Repeat exactly, and only, the lines of the entries below from the one with "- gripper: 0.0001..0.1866" through the one with "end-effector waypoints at", both ends included.

(Dataset entries)
------------
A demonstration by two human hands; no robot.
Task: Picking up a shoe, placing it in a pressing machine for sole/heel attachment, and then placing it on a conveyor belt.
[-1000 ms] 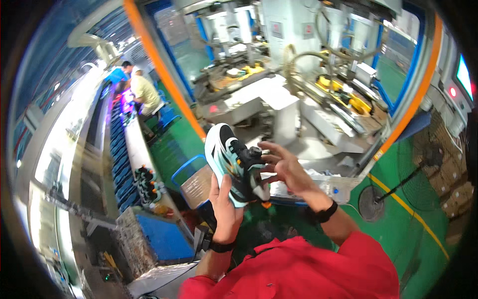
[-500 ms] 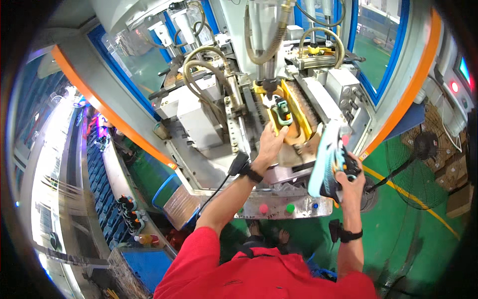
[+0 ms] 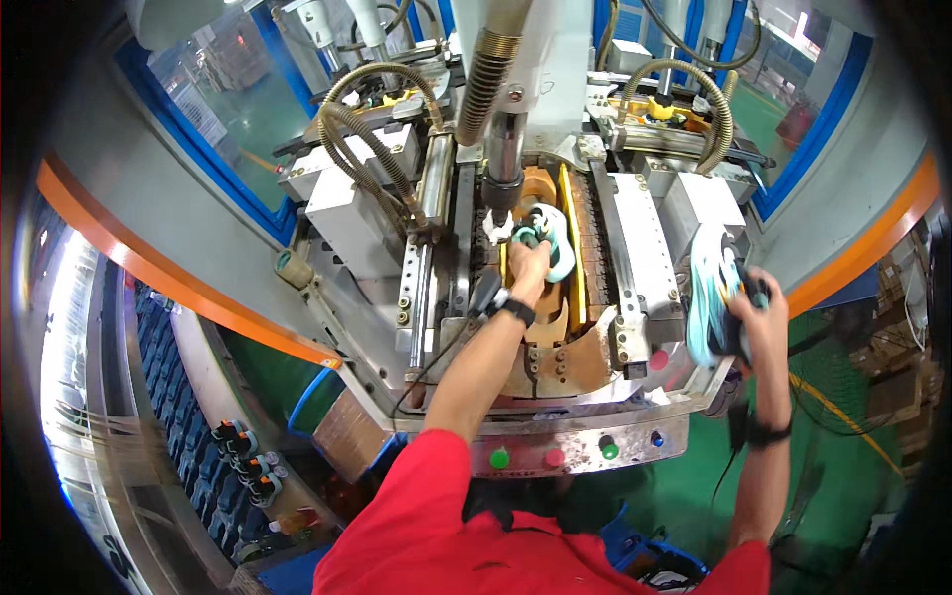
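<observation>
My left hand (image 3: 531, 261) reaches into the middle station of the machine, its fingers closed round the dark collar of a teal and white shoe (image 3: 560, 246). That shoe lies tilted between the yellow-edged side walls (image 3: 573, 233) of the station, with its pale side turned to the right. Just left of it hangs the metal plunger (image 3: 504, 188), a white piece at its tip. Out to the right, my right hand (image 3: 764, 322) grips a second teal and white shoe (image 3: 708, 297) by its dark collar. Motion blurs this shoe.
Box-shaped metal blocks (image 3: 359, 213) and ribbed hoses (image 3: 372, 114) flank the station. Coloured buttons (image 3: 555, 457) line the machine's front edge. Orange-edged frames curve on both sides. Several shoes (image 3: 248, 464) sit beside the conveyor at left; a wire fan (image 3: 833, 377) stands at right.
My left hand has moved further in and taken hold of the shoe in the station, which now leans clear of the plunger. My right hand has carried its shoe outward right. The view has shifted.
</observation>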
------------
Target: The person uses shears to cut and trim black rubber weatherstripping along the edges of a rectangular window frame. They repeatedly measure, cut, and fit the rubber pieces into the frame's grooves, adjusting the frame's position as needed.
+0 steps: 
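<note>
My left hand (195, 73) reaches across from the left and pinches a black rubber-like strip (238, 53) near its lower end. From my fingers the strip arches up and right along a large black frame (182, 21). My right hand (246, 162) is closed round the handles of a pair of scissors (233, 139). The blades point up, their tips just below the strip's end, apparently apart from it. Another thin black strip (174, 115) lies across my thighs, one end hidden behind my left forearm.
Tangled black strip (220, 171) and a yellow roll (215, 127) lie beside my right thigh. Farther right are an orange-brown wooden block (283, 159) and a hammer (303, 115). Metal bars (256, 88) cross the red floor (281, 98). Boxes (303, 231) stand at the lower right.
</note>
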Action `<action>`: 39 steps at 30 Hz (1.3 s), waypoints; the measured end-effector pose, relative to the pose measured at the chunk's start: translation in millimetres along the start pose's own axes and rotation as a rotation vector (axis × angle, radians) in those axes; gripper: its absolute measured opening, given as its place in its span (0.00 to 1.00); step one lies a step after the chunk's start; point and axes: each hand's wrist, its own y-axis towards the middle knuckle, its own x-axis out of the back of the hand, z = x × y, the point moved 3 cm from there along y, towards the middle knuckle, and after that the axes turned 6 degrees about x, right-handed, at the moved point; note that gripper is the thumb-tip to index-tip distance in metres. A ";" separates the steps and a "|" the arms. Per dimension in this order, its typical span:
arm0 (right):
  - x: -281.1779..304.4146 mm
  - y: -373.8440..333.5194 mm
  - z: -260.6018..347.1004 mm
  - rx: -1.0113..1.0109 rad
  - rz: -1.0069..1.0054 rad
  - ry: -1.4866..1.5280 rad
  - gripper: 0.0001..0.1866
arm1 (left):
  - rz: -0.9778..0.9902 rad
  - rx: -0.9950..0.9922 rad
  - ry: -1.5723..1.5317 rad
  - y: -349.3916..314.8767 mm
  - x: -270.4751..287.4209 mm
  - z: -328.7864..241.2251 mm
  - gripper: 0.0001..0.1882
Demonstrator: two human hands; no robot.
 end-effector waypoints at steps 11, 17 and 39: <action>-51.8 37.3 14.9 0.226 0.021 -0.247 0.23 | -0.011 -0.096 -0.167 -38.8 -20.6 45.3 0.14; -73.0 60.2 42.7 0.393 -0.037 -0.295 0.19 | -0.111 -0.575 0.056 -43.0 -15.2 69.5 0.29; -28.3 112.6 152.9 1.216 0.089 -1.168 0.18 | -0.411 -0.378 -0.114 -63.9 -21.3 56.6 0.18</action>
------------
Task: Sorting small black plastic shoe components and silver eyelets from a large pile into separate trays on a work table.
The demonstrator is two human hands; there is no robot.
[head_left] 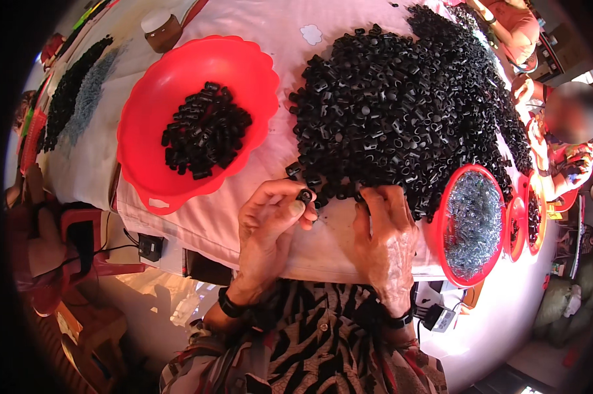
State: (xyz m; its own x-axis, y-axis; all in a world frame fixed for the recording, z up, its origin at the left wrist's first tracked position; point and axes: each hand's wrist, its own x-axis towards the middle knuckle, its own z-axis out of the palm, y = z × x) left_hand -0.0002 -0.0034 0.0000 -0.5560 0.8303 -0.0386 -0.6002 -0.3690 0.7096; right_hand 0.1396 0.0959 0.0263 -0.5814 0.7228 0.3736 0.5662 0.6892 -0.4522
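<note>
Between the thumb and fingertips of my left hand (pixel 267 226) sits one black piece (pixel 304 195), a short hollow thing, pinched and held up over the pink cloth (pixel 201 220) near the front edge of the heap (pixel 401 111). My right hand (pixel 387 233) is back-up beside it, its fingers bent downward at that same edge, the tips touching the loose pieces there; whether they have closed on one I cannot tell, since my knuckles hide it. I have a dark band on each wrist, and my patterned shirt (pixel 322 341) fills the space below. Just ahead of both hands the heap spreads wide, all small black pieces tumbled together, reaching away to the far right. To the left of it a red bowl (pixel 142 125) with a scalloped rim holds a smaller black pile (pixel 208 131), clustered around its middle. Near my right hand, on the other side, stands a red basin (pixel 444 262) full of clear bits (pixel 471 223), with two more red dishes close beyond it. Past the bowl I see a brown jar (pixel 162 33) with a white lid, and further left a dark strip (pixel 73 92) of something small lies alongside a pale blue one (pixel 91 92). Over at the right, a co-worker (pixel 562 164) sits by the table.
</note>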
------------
• **ANSWER**:
  - gripper: 0.0001..0.1866
arm1 (left):
  - rz: -0.9778..0.9902 rad
  - rx: -0.9950..0.9922 rad
  - ry: -1.5723..1.5317 rad
  - y: -349.3916..314.8767 mm
  - x: -270.4751..287.4209 mm
  - z: -328.7864..241.2251 mm
  - gripper: 0.0001..0.1882
Demonstrator: two human hands; no robot.
 end-effector waypoints at steps 11, 17 and 39: <action>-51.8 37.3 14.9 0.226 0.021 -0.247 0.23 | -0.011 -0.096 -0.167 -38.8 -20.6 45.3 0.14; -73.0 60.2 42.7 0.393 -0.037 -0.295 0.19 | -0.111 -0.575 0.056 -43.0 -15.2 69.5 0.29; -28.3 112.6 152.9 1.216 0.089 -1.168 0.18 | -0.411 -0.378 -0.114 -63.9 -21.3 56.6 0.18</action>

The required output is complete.